» **The problem**
Examine the material below. Gather every line in which the string "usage" appears.

» **Provided data**
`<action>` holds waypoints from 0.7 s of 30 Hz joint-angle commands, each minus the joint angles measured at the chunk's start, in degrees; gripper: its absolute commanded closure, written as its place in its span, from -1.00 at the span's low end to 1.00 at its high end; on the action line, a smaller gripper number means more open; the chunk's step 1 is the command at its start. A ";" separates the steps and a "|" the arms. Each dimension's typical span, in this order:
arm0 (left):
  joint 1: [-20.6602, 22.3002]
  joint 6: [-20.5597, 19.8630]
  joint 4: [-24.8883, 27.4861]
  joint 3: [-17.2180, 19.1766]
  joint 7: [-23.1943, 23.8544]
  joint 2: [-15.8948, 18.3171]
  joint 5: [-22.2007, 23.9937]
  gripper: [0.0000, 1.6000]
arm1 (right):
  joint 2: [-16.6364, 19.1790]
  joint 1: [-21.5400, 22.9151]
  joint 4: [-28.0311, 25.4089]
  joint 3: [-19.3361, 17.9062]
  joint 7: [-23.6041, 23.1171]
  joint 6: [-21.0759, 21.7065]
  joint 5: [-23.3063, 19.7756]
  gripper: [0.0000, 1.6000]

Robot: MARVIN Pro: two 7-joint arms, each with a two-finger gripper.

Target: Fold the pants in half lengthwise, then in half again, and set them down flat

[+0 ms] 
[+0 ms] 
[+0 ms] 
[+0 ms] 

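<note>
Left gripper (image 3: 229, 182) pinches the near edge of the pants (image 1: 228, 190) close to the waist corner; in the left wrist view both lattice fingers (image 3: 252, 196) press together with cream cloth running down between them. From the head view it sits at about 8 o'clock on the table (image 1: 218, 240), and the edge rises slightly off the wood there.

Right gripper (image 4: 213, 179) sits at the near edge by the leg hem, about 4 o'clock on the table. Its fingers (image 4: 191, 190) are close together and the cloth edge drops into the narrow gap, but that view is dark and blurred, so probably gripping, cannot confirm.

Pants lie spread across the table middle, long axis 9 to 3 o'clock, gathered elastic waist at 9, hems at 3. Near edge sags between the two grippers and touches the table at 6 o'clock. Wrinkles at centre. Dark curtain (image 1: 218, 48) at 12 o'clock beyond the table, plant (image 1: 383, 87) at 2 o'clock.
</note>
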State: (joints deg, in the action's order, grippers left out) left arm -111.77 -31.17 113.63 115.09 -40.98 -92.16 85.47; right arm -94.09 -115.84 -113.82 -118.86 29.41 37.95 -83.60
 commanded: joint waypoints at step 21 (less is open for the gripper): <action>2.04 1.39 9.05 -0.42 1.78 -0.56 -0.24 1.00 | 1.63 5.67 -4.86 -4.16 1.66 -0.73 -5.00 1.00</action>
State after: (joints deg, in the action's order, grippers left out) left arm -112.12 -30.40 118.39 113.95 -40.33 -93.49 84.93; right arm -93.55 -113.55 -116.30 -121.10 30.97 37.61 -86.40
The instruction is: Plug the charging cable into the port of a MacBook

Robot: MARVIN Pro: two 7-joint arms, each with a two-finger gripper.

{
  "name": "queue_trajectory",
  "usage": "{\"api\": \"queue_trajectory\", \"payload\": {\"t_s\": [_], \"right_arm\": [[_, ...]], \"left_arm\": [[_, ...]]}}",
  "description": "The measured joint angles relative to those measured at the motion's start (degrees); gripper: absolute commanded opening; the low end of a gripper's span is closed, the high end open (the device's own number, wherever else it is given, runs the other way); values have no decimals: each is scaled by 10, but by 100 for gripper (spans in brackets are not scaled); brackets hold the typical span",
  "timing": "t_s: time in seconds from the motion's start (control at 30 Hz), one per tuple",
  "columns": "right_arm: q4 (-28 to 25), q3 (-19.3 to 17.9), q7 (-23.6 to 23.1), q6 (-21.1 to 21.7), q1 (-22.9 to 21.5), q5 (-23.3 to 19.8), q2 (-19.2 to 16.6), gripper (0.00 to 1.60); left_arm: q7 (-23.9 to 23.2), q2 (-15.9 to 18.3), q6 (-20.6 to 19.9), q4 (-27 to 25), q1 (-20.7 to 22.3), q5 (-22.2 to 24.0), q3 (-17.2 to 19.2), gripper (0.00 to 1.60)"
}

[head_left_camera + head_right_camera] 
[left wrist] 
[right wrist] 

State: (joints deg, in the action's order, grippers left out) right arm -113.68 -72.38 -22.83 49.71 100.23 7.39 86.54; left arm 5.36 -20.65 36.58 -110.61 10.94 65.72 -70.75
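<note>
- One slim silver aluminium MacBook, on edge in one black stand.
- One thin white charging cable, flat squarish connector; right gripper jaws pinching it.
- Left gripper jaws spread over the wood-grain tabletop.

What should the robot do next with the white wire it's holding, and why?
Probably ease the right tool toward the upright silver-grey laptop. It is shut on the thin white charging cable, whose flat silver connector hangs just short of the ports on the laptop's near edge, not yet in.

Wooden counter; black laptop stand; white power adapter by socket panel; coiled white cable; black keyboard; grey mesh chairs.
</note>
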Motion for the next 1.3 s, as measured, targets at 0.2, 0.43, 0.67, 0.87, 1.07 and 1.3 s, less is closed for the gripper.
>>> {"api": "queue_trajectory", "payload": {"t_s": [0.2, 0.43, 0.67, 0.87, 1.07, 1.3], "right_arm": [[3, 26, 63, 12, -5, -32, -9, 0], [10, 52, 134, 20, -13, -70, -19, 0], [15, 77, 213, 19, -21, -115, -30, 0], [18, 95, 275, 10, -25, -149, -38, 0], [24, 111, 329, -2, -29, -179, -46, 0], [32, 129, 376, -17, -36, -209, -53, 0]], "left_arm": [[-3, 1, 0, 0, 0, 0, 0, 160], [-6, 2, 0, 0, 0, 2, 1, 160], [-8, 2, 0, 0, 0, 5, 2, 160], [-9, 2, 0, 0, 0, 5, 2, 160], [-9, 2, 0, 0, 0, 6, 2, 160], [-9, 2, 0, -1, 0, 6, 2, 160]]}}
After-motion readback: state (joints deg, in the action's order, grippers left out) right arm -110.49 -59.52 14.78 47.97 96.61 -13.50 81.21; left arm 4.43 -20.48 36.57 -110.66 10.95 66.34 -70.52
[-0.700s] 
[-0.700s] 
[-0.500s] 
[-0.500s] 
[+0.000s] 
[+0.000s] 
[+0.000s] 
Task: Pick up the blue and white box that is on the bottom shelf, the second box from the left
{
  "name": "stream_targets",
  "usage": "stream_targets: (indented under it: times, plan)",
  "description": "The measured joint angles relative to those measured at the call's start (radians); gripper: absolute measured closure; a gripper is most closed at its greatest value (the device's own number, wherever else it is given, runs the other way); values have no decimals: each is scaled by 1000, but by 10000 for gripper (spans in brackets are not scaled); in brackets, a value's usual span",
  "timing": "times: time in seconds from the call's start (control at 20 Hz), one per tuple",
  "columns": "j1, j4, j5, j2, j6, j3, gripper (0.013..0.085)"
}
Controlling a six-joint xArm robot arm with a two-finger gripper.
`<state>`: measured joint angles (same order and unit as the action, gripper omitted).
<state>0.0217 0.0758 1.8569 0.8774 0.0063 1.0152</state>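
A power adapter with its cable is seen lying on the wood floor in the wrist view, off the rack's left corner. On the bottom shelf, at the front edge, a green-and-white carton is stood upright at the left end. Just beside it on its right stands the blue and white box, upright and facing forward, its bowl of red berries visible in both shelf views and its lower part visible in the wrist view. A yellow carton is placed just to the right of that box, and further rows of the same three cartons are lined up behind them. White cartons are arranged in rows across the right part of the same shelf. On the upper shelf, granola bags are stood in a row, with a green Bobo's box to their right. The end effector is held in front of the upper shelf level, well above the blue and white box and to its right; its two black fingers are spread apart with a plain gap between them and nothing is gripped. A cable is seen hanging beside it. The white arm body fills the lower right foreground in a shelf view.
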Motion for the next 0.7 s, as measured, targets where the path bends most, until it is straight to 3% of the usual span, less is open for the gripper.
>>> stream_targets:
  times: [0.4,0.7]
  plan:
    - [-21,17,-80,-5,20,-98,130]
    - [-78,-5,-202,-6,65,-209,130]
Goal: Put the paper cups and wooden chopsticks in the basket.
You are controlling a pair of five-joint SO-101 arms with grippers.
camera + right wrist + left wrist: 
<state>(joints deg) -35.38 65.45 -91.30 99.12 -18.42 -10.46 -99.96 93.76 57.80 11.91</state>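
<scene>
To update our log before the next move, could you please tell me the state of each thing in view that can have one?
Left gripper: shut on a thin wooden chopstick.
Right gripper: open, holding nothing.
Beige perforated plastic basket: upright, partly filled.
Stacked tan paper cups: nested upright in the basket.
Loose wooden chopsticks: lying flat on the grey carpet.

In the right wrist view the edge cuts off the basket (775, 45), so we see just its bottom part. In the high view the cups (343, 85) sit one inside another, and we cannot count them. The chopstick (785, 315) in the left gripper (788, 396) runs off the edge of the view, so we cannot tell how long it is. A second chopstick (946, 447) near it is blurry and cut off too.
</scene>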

» **Answer box**
  "usage": "{\"api\": \"queue_trajectory\", \"payload\": {\"t_s\": [_], \"right_arm\": [[_, ...]], \"left_arm\": [[_, ...]]}}",
  "usage": "stream_targets: (indented under it: times, plan)",

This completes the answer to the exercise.